- **Instructions to follow**
Copy every line below precisely as it appears.

- **Dataset content**
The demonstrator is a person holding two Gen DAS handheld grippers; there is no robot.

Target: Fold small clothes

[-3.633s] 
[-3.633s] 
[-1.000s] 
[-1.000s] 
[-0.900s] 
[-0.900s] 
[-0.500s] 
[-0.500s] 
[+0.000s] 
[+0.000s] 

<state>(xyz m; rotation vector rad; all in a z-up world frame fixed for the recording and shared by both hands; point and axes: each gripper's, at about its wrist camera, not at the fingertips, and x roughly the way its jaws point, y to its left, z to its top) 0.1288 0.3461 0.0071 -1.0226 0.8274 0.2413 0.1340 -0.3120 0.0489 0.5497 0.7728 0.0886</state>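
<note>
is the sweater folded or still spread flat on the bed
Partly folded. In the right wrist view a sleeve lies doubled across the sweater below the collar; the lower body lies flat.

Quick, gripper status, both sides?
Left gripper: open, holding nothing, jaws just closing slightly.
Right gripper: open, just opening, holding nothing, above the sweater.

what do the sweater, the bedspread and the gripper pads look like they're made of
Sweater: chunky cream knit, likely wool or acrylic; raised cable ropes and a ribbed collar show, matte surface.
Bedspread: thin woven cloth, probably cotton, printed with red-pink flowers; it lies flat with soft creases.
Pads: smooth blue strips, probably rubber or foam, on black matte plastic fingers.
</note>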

- **Solution for this task**
The demonstrator is a person holding two Gen DAS handheld grippers; there is no robot.

Target: Fold small clothes

[-3.633s] 
[-3.633s] 
[-1.000s] 
[-1.000s] 
[-0.900s] 
[-0.900s] 
[-0.500s] 
[-0.500s] 
[+0.000s] 
[+0.000s] 

<state>(xyz m; rotation vector rad; all in a z-up world frame fixed for the recording and shared by both hands; point and axes: each gripper's, at about its wrist camera, not at the fingertips, and x roughly the way its jaws point, y to its left, z to its top) 0.1288 0.3461 0.0071 -1.0226 0.8274 0.2413 0.1340 -0.3120 0.0489 0.5497 0.7728 0.0886</state>
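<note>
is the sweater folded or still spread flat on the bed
Partly folded. In the right wrist view a sleeve lies doubled across the sweater below the collar; the lower body lies flat.

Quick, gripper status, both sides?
Left gripper: open, holding nothing, jaws just closing slightly.
Right gripper: open, just opening, holding nothing, above the sweater.

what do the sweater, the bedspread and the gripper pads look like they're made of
Sweater: chunky cream knit, likely wool or acrylic; raised cable ropes and a ribbed collar show, matte surface.
Bedspread: thin woven cloth, probably cotton, printed with red-pink flowers; it lies flat with soft creases.
Pads: smooth blue strips, probably rubber or foam, on black matte plastic fingers.
</note>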

No further output is needed for the exercise.